# DATA PROVIDED
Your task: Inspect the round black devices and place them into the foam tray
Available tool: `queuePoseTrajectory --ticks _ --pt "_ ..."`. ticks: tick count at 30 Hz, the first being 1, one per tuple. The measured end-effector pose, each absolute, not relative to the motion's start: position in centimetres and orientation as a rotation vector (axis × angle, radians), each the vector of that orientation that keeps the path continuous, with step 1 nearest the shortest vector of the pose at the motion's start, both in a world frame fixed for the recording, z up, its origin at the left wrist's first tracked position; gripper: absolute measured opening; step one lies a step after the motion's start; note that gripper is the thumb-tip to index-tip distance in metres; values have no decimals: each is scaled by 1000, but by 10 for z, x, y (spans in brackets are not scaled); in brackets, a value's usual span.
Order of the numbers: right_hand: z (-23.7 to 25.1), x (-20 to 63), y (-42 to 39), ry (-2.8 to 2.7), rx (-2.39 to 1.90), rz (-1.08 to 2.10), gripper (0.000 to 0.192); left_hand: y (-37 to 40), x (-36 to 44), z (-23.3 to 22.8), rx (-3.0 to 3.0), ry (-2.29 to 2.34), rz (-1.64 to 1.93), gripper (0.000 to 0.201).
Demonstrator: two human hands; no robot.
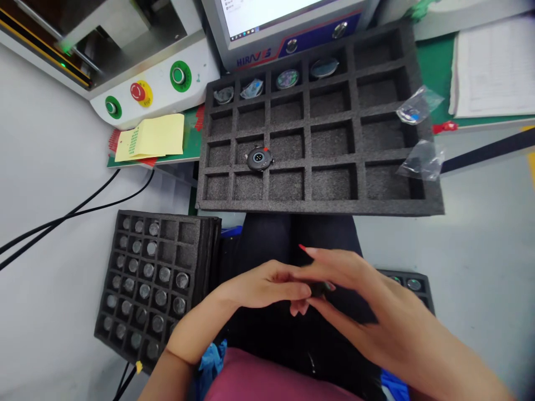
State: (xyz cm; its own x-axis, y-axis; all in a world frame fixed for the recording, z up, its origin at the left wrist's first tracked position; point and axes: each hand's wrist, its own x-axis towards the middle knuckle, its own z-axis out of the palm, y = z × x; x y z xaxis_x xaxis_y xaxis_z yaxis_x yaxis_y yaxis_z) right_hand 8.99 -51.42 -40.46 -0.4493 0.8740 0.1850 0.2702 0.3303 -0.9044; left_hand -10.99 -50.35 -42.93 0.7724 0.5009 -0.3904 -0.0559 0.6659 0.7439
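Just on the person's side of the large-celled foam tray (334, 186), the fingers of the left hand (263, 287) and right hand (384, 312) were clamped on a small dark object (320, 288), its long axis and heading too hidden to tell.

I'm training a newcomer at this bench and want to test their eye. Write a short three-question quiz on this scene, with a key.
1. True or false: the red button sits between two green buttons.

2. Where does the round watch body lie?
A) on the yellow paper
B) on the large foam tray
C) on the floor

3. Fill in: the left hand and right hand hold a small dark thing between them, above the person's ____.

Key: 1. True. 2. B. 3. Lap.
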Motion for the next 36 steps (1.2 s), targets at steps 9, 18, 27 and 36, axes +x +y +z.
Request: queuePoseTrajectory --ticks 9,18,27,36 --pt "-392 72 -524 -729 -972 1539 16 -513 -95 -413 712 482 928 53" --pt "-384 57 -526 -455 -851 1882 21 -513 -96 -416 1166 633 1069 63" --pt "-377 53 -526 -388 -873 1985 33 -514 -99 -413 1380 807 1133 60" --pt "-376 51 -528 -344 -861 2030 37 -514 -101 -417 1413 775 1168 60"
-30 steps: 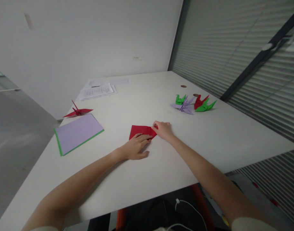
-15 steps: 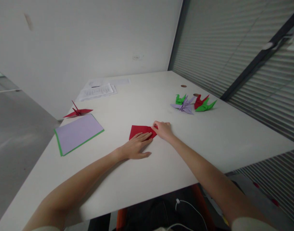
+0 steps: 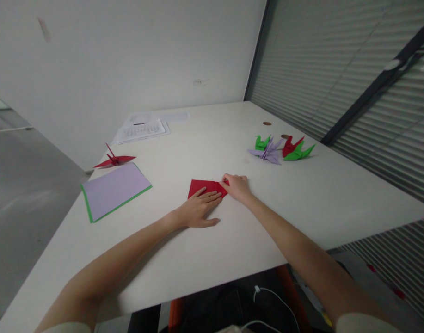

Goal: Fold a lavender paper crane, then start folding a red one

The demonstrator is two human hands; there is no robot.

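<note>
Centrally, my left hand (image 3: 198, 210) lies flat on the red paper (image 3: 203, 187) — right hand (image 3: 236, 187), at 3 o'clock, pinches its corner on the table (image 3: 232, 240).

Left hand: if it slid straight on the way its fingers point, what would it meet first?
The left hand points right and away over the red paper; it would likely meet the right hand first, pinching that paper's corner.
</note>
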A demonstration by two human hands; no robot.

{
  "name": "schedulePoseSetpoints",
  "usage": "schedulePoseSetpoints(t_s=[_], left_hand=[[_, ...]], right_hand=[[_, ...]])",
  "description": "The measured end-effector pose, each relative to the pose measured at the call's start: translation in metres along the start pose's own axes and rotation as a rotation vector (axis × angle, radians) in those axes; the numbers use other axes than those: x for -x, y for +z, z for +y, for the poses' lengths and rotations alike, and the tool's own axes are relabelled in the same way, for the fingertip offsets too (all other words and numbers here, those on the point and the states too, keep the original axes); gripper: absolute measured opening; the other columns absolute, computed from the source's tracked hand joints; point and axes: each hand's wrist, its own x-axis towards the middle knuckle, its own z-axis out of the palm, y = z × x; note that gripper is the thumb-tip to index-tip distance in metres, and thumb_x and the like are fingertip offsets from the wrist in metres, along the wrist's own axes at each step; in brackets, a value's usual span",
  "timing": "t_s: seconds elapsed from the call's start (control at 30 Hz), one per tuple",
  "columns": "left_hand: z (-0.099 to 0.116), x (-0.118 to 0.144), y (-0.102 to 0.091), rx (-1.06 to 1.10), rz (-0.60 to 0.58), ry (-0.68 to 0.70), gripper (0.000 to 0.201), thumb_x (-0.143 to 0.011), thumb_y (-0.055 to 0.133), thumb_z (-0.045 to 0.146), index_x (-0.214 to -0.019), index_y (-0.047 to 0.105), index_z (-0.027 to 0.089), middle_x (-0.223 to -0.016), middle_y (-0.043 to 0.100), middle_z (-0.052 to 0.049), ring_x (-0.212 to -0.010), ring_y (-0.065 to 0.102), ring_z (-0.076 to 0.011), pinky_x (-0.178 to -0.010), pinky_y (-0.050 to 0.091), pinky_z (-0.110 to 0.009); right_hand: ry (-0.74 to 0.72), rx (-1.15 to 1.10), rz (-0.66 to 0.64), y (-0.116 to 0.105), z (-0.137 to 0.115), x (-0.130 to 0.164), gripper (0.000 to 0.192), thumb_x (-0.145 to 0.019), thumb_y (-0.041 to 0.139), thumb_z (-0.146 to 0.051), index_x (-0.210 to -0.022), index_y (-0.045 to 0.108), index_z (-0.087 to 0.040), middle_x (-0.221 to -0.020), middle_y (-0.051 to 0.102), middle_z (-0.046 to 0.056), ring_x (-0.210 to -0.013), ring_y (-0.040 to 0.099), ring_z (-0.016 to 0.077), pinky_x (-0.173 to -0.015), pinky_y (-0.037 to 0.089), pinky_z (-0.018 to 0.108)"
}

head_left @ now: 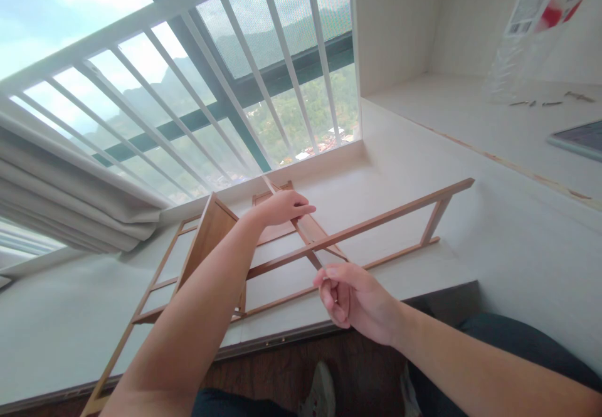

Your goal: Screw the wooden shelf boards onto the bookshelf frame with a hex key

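Head view looked down at a pale window ledge [399, 153] where a wooden frame [357, 229] of thin rails lay partly assembled. The left hand [282, 207] reached across to the far side of the frame and rested on a narrow wooden slat [313, 232] that ran from the window toward the near edge; its fingers lay fairly flat and pointed right, loosely curled over the slat rather than gripping it tightly. The right hand [355, 298] hovered at the near end of that slat, just below the long rail of the frame, with fingers curled in and thumb meeting the fingertips as if pinching something small; what it pinched could not be made out. A flat wooden panel [209, 235] stood tilted on the left part of the frame, close to the left forearm. The frame stretched from the near left corner out to the right, its long rail lifted at the right end above the ledge. Far right, on a raised shelf [470, 116], lay a clear plastic bag [531, 34] with a few small screws [545, 102] scattered beside it. White window bars [244, 72] rose behind the ledge, and a folded curtain [61, 185] hung at the left.
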Motion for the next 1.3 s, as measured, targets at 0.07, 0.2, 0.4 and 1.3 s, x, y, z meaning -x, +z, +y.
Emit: schedulePoseSetpoints(t_s=[0.07,0.2,0.4,1.3], left_hand=[[0.000,0.000,0.000,0.005,0.003,-0.002,0.053,-0.091,0.046,0.062,-0.060,0.046,0.019,-0.057,0.050,0.001,-0.053,0.040,-0.0113,-0.055,0.031,-0.028],[0.001,0.000,0.000,0.018,-0.007,-0.011,0.053,-0.091,0.047,0.061,-0.059,0.047,0.019,-0.057,0.050,0.001,-0.054,0.041,-0.0115,-0.056,0.032,-0.028],[0.003,0.000,-0.001,0.027,-0.016,-0.010,0.052,-0.091,0.047,0.060,-0.060,0.050,0.018,-0.058,0.051,0.000,-0.055,0.043,-0.0119,-0.057,0.034,-0.028],[0.002,-0.002,-0.001,0.023,-0.005,-0.016,0.052,-0.091,0.047,0.060,-0.060,0.049,0.018,-0.057,0.048,0.001,-0.055,0.041,-0.0119,-0.057,0.033,-0.028]], right_hand=[[0.030,-0.047,0.003,0.002,0.001,0.002,0.022,-0.087,0.063,-0.032,-0.086,0.071,-0.011,-0.060,0.063,0.000,-0.041,0.048,0.0064,-0.036,0.033,0.017],[0.068,-0.124,-0.020,0.002,0.005,0.003,0.022,-0.087,0.064,-0.032,-0.081,0.070,-0.012,-0.057,0.061,-0.001,-0.041,0.046,0.0064,-0.037,0.030,0.018],[0.066,-0.130,-0.001,0.004,0.004,0.004,0.021,-0.086,0.065,-0.030,-0.080,0.071,-0.011,-0.052,0.058,-0.003,-0.039,0.041,0.0054,-0.038,0.027,0.018],[-0.538,1.195,0.059,-0.002,-0.017,0.012,0.028,-0.093,0.064,-0.039,-0.075,0.071,-0.018,-0.079,0.070,0.005,-0.072,0.059,0.0149,-0.064,0.044,0.027]])
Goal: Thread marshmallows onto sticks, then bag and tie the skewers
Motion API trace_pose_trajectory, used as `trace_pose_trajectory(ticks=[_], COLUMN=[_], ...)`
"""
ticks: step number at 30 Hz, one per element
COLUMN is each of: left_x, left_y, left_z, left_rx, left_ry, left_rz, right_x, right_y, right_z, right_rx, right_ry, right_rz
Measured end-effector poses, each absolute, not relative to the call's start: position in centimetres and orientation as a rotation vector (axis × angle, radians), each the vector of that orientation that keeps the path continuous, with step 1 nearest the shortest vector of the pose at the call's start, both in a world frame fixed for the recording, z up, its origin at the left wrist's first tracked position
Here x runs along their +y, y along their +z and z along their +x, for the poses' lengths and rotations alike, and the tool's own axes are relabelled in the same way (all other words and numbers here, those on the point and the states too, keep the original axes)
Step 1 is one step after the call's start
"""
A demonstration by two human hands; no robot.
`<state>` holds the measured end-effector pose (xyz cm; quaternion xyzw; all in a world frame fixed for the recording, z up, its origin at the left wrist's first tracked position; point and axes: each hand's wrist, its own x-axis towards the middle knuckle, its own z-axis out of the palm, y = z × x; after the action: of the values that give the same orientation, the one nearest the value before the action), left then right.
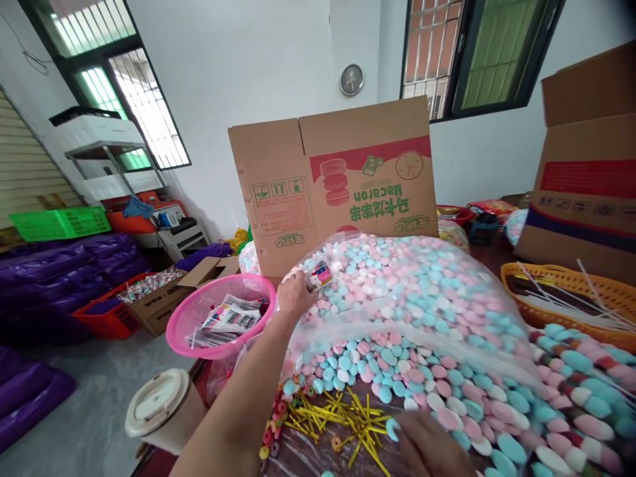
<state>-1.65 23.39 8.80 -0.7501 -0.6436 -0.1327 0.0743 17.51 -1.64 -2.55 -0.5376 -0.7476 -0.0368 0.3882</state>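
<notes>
Two hands in view, both mine. L hand (pixel 294 293) is stretched out ahead, fingers pinching a small printed packet (pixel 318 275) w/ red, blue and white on it, held right against the near-left edge of the big clear plastic bag (pixel 397 291). Bag is heaped w/ pink, blue and white round candies (pixel 422 278) and lies on the counter (pixel 308 457), just in front of a cardboard box (pixel 338 179) printed "Macaron" upside down.

R hand (pixel 434 447) is low at the bottom edge, resting on the counter next to loose candies spilled from the bag mouth; one blue piece touches its fingertips. Only part of it shows, so can't tell if fingers are spread or curled.

Btw the hands: a scatter of yellow twist ties (pixel 348 417) on the counter, plus a few small ring candies (pixel 273 430) to their left.

Left of my forearm sits a pink basket (pixel 183 331) holding more printed packets. Near it, lower left, a paper cup w/ white lid (pixel 156 401). Far right, an orange basket (pixel 517 281) w/ thin white sticks, and in front of it strings of threaded candies (pixel 586 391).
</notes>
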Motion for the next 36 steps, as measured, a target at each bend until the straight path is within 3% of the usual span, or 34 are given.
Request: trace_pose_trajectory(ticks=[5, 8, 20, 36], left_x=[22.2, 22.3, 23.0, 23.1], left_y=[8.6, 8.2, 6.7, 6.8], left_z=[-1.1, -1.0, -1.1, -1.2], left_rx=[-1.837, -1.807, -1.820, -1.861], left_ry=[-0.457, -0.478, -0.499, -0.453], left_rz=[-2.180, -2.154, -2.174, -2.206], right_x=[10.7, 17.4, 20.9, 20.6], right_y=[8.8, 11.3, 8.6, 7.3], right_z=[15.5, 13.4, 9.7, 10.0], right_rx=[-1.885, -1.843, -1.581, -1.703], right_ry=[-0.038, 0.002, 0.041, -0.038], right_rz=[-1.597, -1.700, -2.036, -1.927])
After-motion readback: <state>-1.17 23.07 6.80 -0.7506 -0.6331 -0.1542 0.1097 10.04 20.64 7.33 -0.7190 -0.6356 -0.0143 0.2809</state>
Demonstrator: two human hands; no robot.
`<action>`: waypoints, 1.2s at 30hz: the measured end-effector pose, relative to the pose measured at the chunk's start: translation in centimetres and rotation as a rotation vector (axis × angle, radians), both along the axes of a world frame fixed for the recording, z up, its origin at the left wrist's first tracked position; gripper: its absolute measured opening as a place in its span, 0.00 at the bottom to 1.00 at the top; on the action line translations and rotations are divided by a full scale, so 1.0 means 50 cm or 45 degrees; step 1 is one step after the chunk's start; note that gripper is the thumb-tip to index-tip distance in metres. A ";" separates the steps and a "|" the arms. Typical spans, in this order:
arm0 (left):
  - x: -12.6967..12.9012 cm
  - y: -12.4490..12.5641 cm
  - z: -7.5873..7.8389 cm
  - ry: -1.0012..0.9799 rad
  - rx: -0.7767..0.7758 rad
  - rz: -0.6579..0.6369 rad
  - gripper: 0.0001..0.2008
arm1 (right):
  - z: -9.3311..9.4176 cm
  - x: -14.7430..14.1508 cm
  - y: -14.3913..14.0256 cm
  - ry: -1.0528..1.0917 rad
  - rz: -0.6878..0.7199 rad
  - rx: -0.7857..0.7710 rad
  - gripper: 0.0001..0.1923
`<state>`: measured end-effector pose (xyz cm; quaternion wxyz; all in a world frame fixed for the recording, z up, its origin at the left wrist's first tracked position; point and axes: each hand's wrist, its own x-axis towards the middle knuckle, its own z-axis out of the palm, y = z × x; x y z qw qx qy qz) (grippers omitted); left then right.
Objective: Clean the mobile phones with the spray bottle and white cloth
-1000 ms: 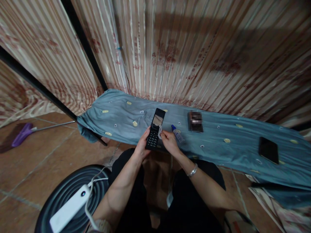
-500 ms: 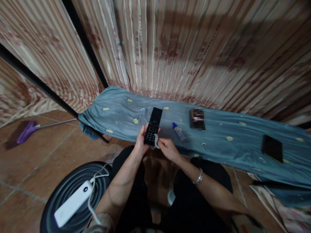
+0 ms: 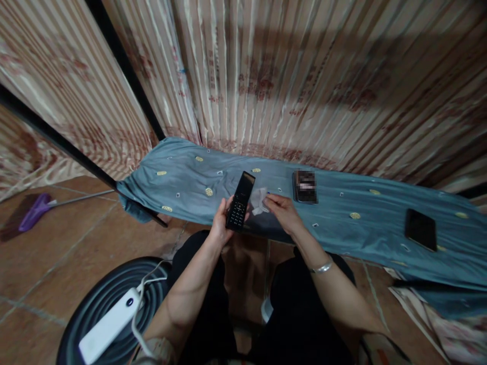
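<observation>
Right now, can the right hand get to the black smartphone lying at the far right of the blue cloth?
Probably yes: the black smartphone lies alone on bare blue cloth, nothing between. But the right hand already holds a white wipe, so it isn't free.

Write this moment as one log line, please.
left hand: holds keypad phone | right hand: holds white wipe beside phone | blue cloth: dark phone lying right

Black phone (image 3: 240, 201), white wipe (image 3: 259, 199), teal cloth (image 3: 342, 223) with yellow dots.
</observation>
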<state>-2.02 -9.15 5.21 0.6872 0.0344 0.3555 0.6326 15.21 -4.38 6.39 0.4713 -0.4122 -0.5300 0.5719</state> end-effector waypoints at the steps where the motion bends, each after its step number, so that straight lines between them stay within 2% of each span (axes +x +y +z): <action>1: 0.003 -0.002 0.002 -0.004 -0.004 -0.023 0.21 | -0.004 0.006 0.012 -0.048 -0.078 0.086 0.13; 5: 0.009 -0.011 0.007 -0.003 0.001 -0.111 0.21 | -0.016 0.034 0.055 -0.159 -0.333 0.299 0.11; 8: 0.010 -0.016 0.006 0.000 0.048 -0.208 0.21 | -0.021 0.042 0.074 -0.066 -0.399 0.218 0.12; 12: 0.011 -0.021 0.002 0.022 0.067 -0.318 0.23 | -0.023 0.038 0.085 0.188 -0.352 -0.066 0.13; 15: 0.012 -0.022 0.000 0.049 0.065 -0.356 0.23 | -0.021 0.039 0.086 0.231 -0.294 -0.111 0.14; 19: 0.015 -0.022 0.000 0.084 0.078 -0.361 0.21 | -0.019 0.046 0.087 0.244 -0.246 -0.079 0.14; 24: 0.021 -0.022 0.005 0.142 0.099 -0.350 0.14 | -0.013 0.047 0.084 0.226 -0.331 0.006 0.15; 36: 0.024 -0.019 0.006 0.135 0.020 -0.299 0.11 | 0.001 0.058 0.069 -0.133 -0.379 0.290 0.13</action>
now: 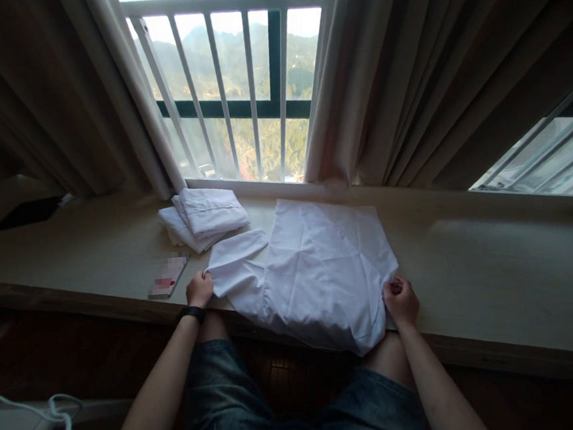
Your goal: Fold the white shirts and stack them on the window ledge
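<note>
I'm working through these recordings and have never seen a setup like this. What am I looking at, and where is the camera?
There is no machine here, only a person's two bare hands. The single picture comes from a camera worn on the head, looking forward and down, so the forearms and knees show at the bottom.

Ahead is a pale ledge below a barred window with curtains on both sides. A white garment is spread on it, its near part hanging over the front edge. The left hand grips its left end; the right hand pinches its right edge. Behind and to the left lies folded white cloth, and nearer, a flat item, partly pixelated.
</note>
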A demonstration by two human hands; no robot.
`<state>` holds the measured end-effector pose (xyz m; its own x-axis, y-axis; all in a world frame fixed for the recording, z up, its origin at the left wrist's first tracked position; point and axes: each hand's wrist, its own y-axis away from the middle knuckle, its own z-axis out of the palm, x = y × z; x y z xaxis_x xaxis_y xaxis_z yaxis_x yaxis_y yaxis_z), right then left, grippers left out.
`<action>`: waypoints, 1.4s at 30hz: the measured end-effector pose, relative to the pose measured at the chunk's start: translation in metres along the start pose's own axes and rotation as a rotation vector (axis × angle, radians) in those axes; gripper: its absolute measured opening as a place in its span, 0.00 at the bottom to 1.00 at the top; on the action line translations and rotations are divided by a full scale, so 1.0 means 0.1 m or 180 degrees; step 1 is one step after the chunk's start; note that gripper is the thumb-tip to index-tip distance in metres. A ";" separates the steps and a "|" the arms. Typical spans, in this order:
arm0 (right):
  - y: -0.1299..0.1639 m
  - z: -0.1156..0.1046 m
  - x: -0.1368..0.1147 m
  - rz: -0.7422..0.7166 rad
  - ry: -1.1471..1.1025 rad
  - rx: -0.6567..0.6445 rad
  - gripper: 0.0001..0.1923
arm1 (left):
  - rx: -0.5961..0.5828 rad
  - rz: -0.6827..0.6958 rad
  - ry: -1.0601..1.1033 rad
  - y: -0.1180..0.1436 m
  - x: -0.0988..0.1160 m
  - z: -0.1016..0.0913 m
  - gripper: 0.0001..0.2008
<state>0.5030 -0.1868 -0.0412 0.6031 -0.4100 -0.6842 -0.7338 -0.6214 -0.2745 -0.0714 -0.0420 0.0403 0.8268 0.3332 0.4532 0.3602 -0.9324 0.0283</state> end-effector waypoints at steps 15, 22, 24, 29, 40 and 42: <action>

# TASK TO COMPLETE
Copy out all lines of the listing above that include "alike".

# ANSWER TO THE EXERCISE
  "description": "The measured end-effector pose, each relative to the pose measured at the call's start: translation in metres along the start pose's own axes and rotation as a rotation vector (axis × angle, radians) in those axes; the numbers use other axes than those: x for -x, y for +z, z for +y, for the poses' lengths and rotations alike, and the tool's own axes are relabelled in the same way, for the fingertip offsets too (all other words and numbers here, those on the point and the states too, keep the original axes); gripper: absolute measured opening; the other columns absolute, computed from the source's tracked hand joints; point and axes: each hand's wrist, its own x-axis towards the middle knuckle, its own z-axis out of the palm, y = z × x; note that gripper is the thumb-tip to index-tip distance in metres, and thumb_x and the like are fingertip offsets from the wrist in metres, along the wrist's own axes at each step; in brackets, a value's usual span",
Here x runs along their +y, y along their +z and z along their +x, for the poses' lengths and rotations alike, and the tool's own axes are relabelled in the same way (all other words and numbers here, those on the point and the states too, keep the original axes)

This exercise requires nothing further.